Piranesi is a mystery novel dressed as a fantasy. A man known only as Piranesi lives in an infinite labyrinthine House, cataloguing its statues and recording the behaviour of its tides, apparently content. The novel's engine is the gradual revelation of how he came to be there and what the House actually is — and that revelation arrives through a series of clues in his own journals that he has stopped understanding. It is about memory, identity, and the way people construct reality to make their situation bearable, which makes it something closer to literary fiction than genre fantasy.
Do I need to read Jonathan Strange and Mr Norrell first?
No. Piranesi is entirely independent and makes no reference to Clarke's earlier novel. Jonathan Strange and Mr Norrell is set in an alternate Napoleonic England and is much longer and denser; Piranesi is short, intimate, and structurally nothing like it. Some readers find that reading Jonathan Strange first enriches their sense of Clarke's recurring interest in the Other Worlds of English fairy mythology, but it is not necessary and Piranesi works perfectly as a standalone.

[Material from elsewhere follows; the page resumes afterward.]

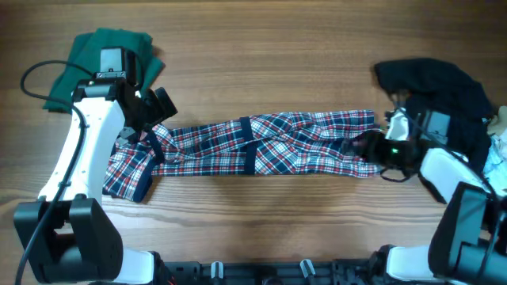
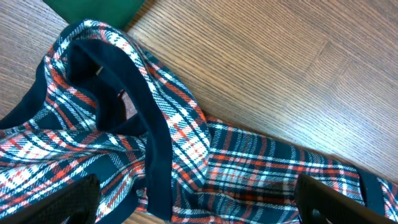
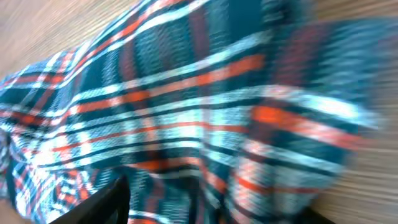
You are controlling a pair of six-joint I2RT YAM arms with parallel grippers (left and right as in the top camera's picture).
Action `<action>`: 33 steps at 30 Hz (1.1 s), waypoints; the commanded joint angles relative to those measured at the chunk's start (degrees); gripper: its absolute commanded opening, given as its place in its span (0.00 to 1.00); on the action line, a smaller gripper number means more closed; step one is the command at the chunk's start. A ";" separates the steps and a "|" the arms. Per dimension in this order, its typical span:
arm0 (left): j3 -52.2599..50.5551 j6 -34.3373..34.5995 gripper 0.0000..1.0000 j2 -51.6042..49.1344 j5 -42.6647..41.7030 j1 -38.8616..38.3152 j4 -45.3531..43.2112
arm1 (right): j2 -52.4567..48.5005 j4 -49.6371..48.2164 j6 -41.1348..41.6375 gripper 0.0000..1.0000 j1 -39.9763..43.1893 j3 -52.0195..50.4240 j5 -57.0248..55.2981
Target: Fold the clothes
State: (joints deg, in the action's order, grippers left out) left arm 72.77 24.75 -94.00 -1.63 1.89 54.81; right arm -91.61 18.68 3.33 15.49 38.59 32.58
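Observation:
A red, white and navy plaid garment (image 1: pixel 261 146) lies stretched left to right across the wooden table. My left gripper (image 1: pixel 152 125) is over its left end. In the left wrist view its fingers (image 2: pixel 199 205) are wide apart, with the plaid cloth and its navy band (image 2: pixel 155 137) between them. My right gripper (image 1: pixel 363 147) is at the garment's right end. The right wrist view is blurred. It shows plaid cloth (image 3: pixel 186 106) filling the frame, with the fingers (image 3: pixel 211 208) spread low over it.
A folded green cloth (image 1: pixel 103 55) lies at the back left, behind the left arm, and its corner shows in the left wrist view (image 2: pixel 93 9). A black garment (image 1: pixel 436 83) is heaped at the back right. A pale cloth (image 1: pixel 499 134) sits at the right edge.

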 commanded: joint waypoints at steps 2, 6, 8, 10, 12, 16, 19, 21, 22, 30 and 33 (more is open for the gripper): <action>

What makes Piranesi's narrative voice so distinctive?
Piranesi narrates his own journals, which means the reader understands his situation differently than he does — the dramatic irony is persistent and careful. His voice is earnest, precise, and genuinely without guile; he catalogs the House with the devotion of a scientist and the reverence of a worshipper. The gap between what Piranesi believes and what the reader gradually understands creates a sustained unease that is different from conventional horror: it is not frightening, exactly, but deeply strange, and the strangeness sharpens as the mystery resolves.